Каждый раз, прилагая это нехитрое, но такое важное правило к анализу самых различных событий, я вспоминаю хмурый осенний день немыслимой давности, притихший класс и в той тишине певучий голос ученого, открывавшего школьникам мир еще не познанных ими истин.
Чешский профессор Кольман был одним из пламенных коммунистов, увлеченных идеей мировой революции. Историк математики, доктор философии, он посвятил свою молодость Коминтерну, который направил его на нелегальную работу в Германию, а потом пригласил в свой аппарат. В отличие от большинства других коминтерновцев, он в эпоху Большого Террора не угодил ни под пулю, ни в лагеря, а устроился в московский академический институт философии, откуда его «Кузьма» и извлек, решив дать своим ученикам полноценное образование. Вероятней всего, кто-то из коминтерновцев, чьи дети учились тогда в нашей школе, пристроил таким неожиданным образом полуопального иностранца. Мало кто мог не струхнуть от столь опасного предложения. «Кузьма», разумеется, смог.
Годы спустя Кольмана все же накрыла очередная волна арестов. Проведя в неволе четыре года, он снова воспрял, а в Чехословакии, уже, разумеется, после смерти Усатого, даже стал академиком. Конечно, он был горячим сторонником «Пражской весны» и резко осудил ее подавление. Танки прошли по правде, весна обернулась зимой, — Кольман был слишком стар, чтобы надеяться в каком-то туманном будущем на победу здравого смысла. Не знаю точно, почему он снова оказался в Советском Союзе, где задыхался от лжи и оттого, что позже назвали застоем.

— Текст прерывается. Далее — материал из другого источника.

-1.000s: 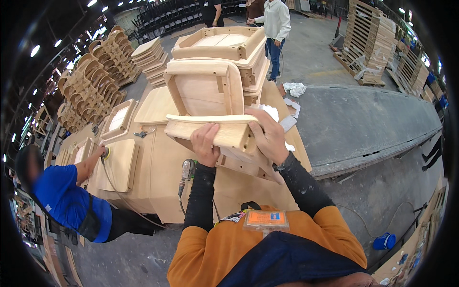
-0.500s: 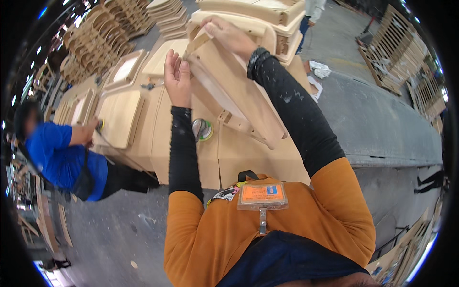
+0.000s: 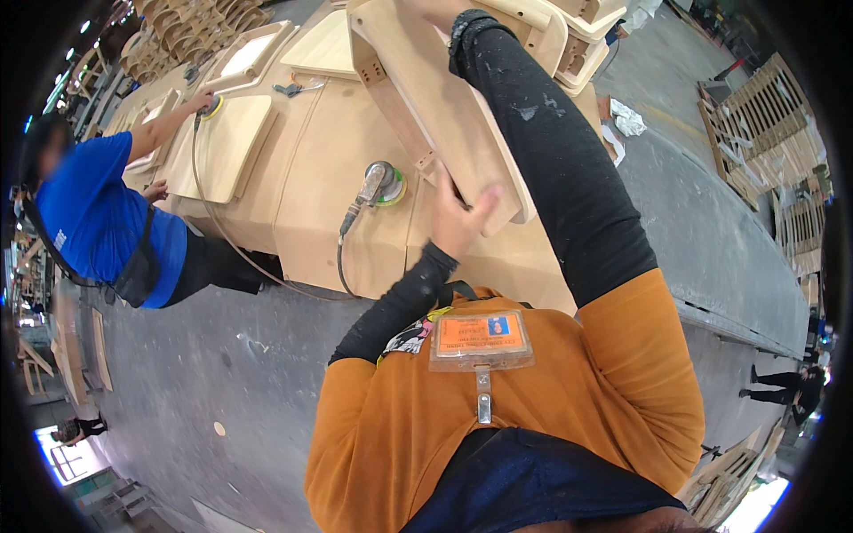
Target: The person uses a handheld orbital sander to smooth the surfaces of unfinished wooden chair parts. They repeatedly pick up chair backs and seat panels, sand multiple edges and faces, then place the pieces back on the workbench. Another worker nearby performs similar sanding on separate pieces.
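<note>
A pale wooden frame (image 3: 462,124) with rounded corners and drilled corner blocks stands tilted over the bench in front of me. My left hand (image 3: 460,213) is closed round its near end, thumb on the outer face and fingers reaching inside. At the far end, my right hand (image 3: 444,11) touches the frame. The picture's top edge cuts it off, so its fingers are hidden. Left of the frame, a round orbital sander (image 3: 384,184) with a green-rimmed pad and a hose rests on the cardboard-covered bench (image 3: 311,213).
A person in a blue shirt (image 3: 102,209) sands a wooden panel (image 3: 233,142) at left. Flat panels (image 3: 324,49) and a small tool (image 3: 289,90) lie farther back. Stacked frames (image 3: 582,44) stand back right, beside crumpled white wrapping (image 3: 628,120) and a long grey surface (image 3: 711,231).
My left hand has moved from the frame's far part to its near end and gripped it. The frame and right hand have shifted up in the picture. The co-worker's sander has moved away.
</note>
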`<state>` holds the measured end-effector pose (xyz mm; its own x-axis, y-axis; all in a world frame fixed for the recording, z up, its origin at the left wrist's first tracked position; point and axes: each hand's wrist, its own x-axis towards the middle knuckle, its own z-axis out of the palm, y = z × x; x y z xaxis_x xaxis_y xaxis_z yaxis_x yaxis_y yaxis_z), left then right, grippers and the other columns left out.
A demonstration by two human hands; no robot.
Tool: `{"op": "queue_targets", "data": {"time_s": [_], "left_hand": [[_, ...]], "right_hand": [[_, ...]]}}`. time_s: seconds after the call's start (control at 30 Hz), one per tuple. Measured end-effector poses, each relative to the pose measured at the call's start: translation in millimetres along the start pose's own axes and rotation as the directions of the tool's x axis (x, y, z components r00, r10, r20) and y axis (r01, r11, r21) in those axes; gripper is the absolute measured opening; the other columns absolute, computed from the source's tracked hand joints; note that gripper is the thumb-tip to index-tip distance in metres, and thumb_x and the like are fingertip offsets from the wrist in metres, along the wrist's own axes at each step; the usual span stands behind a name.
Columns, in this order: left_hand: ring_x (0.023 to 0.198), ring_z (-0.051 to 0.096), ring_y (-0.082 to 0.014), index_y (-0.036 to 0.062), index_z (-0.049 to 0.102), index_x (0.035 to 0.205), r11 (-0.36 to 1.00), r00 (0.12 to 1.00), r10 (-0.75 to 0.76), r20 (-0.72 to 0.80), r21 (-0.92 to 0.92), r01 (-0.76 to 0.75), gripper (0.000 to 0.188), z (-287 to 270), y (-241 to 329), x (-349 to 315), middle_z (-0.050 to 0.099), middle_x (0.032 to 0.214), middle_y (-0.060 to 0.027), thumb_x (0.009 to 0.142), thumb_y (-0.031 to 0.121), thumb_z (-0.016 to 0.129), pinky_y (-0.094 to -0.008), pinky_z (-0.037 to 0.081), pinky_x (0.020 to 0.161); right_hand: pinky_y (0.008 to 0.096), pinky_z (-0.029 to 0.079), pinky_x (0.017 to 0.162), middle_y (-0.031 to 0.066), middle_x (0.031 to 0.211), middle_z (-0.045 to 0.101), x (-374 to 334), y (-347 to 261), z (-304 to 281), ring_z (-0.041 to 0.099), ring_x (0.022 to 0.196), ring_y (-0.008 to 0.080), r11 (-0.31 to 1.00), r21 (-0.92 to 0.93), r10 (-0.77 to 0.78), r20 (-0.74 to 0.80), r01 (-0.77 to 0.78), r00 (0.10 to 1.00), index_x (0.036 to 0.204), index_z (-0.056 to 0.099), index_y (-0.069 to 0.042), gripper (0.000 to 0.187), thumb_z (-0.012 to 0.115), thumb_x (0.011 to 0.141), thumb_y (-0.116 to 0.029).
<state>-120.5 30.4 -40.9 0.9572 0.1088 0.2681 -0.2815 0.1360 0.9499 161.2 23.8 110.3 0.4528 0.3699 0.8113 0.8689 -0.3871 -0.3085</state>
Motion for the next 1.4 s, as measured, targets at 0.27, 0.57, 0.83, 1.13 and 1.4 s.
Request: {"op": "queue_targets", "data": {"time_s": [0.27, 0.57, 0.83, 1.13, 1.4], "left_hand": [[0.087, 0.057, -0.0262, -0.0038, 0.048, 0.124, 0.949, 0.978, 0.182, 0.101, 0.243, -0.202, 0.06, -4, -37, -29, 0.056, 0.104, -0.0165, 0.083, 0.031, 0.073, -0.0325, 0.048, 0.073], [0.096, 0.064, -0.0281, -0.0004, 0.061, 0.112, 0.841, 0.898, 0.401, 0.181, 0.316, -0.439, 0.032, -41, -34, -27, 0.064, 0.113, -0.0175, 0.085, 0.013, 0.071, -0.0352, 0.051, 0.081], [0.112, 0.059, -0.035, 0.0013, 0.061, 0.119, 0.736, 0.828, 0.447, 0.337, 0.388, -0.555, 0.039, -68, -43, 7, 0.063, 0.119, -0.0171, 0.08, 0.001, 0.064, -0.0415, 0.047, 0.094], [0.121, 0.054, -0.0367, 0.0001, 0.059, 0.122, 0.797, 0.799, 0.397, 0.453, 0.262, -0.545, 0.043, -44, -71, 13, 0.061, 0.125, -0.0176, 0.079, -0.004, 0.058, -0.0417, 0.044, 0.102], [0.123, 0.049, -0.0371, 0.0053, 0.057, 0.125, 0.327, 0.873, 0.195, 0.447, 0.809, -0.488, 0.048, -151, -180, 55, 0.052, 0.133, -0.0192, 0.079, 0.012, 0.066, -0.048, 0.04, 0.103]], "right_hand": [[0.0406, 0.043, 0.091, 0.0221, 0.101, 0.063, -12, -33, -39, 0.058, 0.101, 0.0378, 0.972, 0.134, 0.192, 0.04, -0.195, 0.981, 0.103, 0.059, 0.0, 0.027, 0.041, 0.093, -0.019], [0.0411, 0.043, 0.092, 0.0237, 0.102, 0.063, -14, -41, -40, 0.058, 0.102, 0.038, 0.97, 0.091, 0.226, 0.002, -0.225, 0.974, 0.1, 0.06, 0.0, 0.028, 0.041, 0.095, -0.02], [0.0374, 0.043, 0.095, 0.0195, 0.107, 0.064, -10, -55, -43, 0.059, 0.106, 0.0311, 0.948, 0.174, 0.272, 0.002, -0.268, 0.962, 0.108, 0.061, 0.001, 0.031, 0.041, 0.096, -0.019], [0.034, 0.043, 0.094, 0.0162, 0.109, 0.064, -10, -58, -63, 0.059, 0.105, 0.0255, 0.927, 0.135, 0.345, 0.065, -0.351, 0.936, 0.112, 0.061, 0.002, 0.032, 0.044, 0.098, -0.022], [0.0343, 0.042, 0.097, 0.0165, 0.11, 0.064, -11, -57, -65, 0.058, 0.107, 0.026, 0.938, 0.092, 0.327, 0.08, -0.333, 0.942, 0.111, 0.061, 0.001, 0.03, 0.044, 0.098, -0.02]]}}
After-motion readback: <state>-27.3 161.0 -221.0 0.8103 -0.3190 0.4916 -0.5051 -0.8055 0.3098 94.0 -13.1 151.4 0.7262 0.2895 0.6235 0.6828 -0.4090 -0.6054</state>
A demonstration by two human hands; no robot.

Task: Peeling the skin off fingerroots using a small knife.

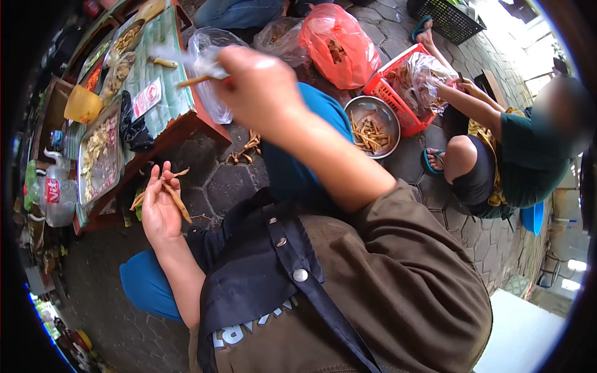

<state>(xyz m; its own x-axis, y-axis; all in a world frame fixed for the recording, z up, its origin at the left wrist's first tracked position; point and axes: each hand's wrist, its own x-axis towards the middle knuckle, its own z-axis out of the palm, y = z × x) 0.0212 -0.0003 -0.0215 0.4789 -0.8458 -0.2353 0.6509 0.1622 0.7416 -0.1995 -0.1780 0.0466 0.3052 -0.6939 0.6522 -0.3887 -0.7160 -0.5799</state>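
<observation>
My left hand (161,208), low beside the table, is turned palm up with its fingers loosely curled around a brown, finger-shaped root (177,200). Raised across the front of me, my right hand (255,84) is closed. A pale, motion-blurred blade, seemingly a knife (177,57), extends from it, and a thin brown stick-like piece (194,81) shows by its fingers; whether that is a root or a handle I cannot tell. A metal bowl (398,132) beyond my knee holds several similar roots (370,133). More roots (247,148) lie on the paving by the table leg.
On the left, a low table (171,93) carries a metal tray (83,165) of chopped pieces, a yellow container (83,104) and plastic jugs (59,193). A red bag (339,50) and red basket (392,93) stand ahead. At right sits a person (522,149), hands at the basket's plastic bag.
</observation>
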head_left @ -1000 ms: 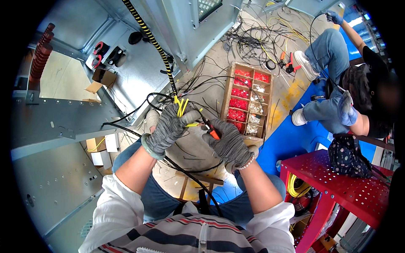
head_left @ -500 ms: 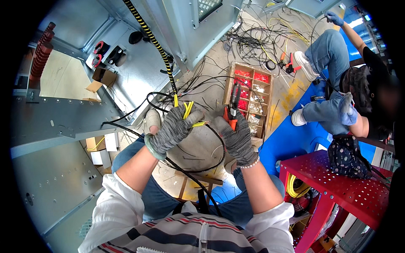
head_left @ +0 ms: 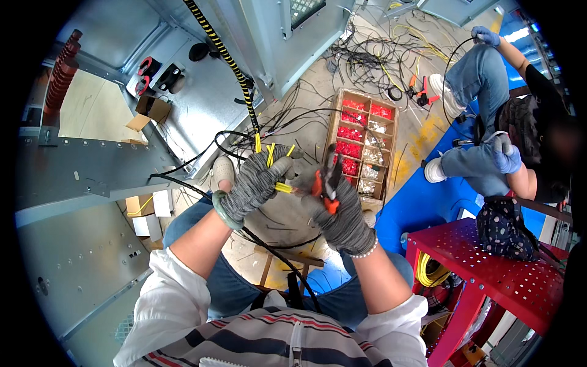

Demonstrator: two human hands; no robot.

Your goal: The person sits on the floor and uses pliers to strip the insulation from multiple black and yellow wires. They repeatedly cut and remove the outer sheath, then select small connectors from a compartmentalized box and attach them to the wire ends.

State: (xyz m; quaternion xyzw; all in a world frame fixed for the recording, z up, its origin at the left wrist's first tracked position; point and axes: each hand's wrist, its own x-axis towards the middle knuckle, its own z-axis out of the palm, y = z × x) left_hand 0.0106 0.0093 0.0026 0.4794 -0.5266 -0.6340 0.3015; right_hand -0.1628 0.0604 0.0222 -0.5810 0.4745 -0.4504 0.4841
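Observation:
My left hand point(head_left: 260, 183), in a grey knit glove, is closed around a bundle of yellow wires point(head_left: 282, 187), whose ends stick out between the fingers. These wires come out of a black-and-yellow wrapped cable point(head_left: 231, 63) that runs down from above. My right hand point(head_left: 343, 220), gloved alike, is wrapped around pliers point(head_left: 329, 191) with orange-red handles and dark jaws that point upward. Its fingertips are close to the wire ends by my left hand; blur hides whether they touch. Beyond my right hand lies a wooden compartment box point(head_left: 333, 131) of small red and clear pieces.
A metal cabinet point(head_left: 79, 183) stands at the left. Black cable loops point(head_left: 189, 189) hang around my hands. Wire offcuts point(head_left: 373, 58) litter the far floor beside orange-handled tools point(head_left: 422, 92). A co-worker point(head_left: 477, 98) sits at the right, behind a red perforated table point(head_left: 458, 244).
My right hand has shifted slightly left toward the yellow wires, and the pliers have tilted. The co-worker's near hand has moved a little.

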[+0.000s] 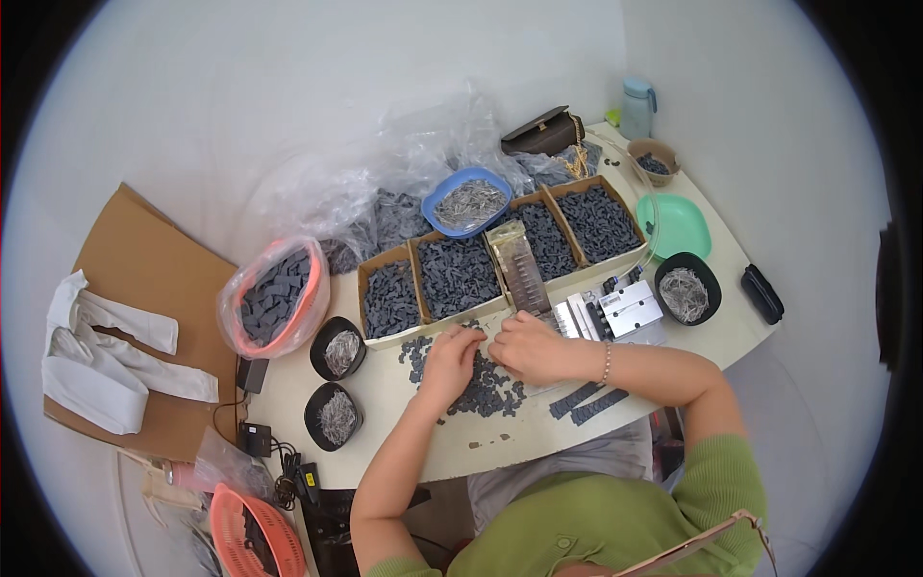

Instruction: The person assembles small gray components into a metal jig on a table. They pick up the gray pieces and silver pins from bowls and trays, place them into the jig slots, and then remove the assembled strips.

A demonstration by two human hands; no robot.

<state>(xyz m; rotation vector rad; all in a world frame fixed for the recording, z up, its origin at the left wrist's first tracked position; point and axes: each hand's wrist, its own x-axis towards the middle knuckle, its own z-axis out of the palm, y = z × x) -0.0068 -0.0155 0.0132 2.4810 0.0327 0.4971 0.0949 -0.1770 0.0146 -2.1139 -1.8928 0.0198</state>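
Note:
Over a spread of small dark grey parts (488,394) on the table (385,457), my two hands work close together. My left hand (448,367) is curled, its thumb and fingertips pinched at the pile's upper edge. Just to its right, my right hand (527,348) has its fingers bent inward and pressed together. Whatever lies between the fingertips of either hand is too small or hidden to name. Right of my right hand stands a silver metal fixture (630,310). Behind that hand leans a clear narrow tray (520,264). Dark flat strips (577,402) lie below my right forearm.
Behind my hands, a divided cardboard box (392,338) holds dark parts. A blue bowl (427,213) of metal pins rests on it. Black bowls (315,423) of pins stand left, another black bowl (711,306) right. A pink basket (310,317) and green tray (687,231) flank the box.

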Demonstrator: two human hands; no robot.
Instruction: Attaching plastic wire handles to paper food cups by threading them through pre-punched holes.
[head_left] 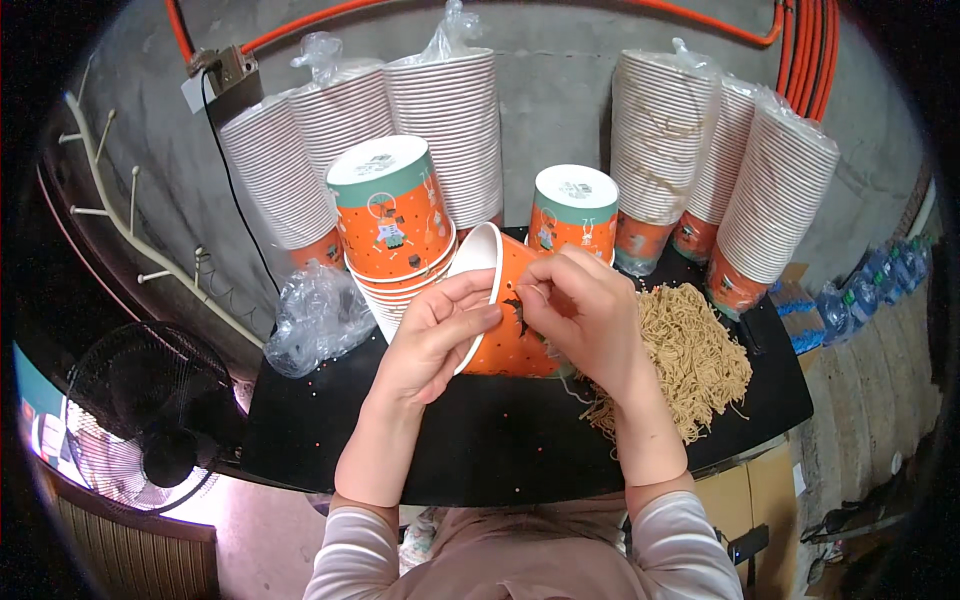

До перестройки оставалось совсем немного времени, когда он не без труда добился разрешения поехать в гости к дочери, жившей в Швеции. И оттуда решил не возвращаться. Написал страстное, горькое и отчаянное письмо — всем, всем, — объясняя свой поступок: его читали по «голосам» множество раз. Таким образом я и узнал, как завершилась его судьба, к которой, благодаря моей сто десятой, сумел краешком прикоснуться еще в сороковых. Когда профессор трагически круто изменил свою жизнь, ему было уже под девяносто. Он умер, не дожив всего четырех лет до своего столетия.
Примечательными в сто десятой были не только учителя, но и ученики. В отличие от «правительственных» школ, где учились дети советско-партийной верхушки, никакой специальной селекции здесь при поступлении не было: она получалась сама собой. Не все выдерживали стиль этой школы, уровень требований и, главное, — ее раскованный, всегда с привкусом легкой иронии, интеллигентный дух. Почувствовав себя не в своей тарелке, они уходили. Иван Кузьмич никого не держал.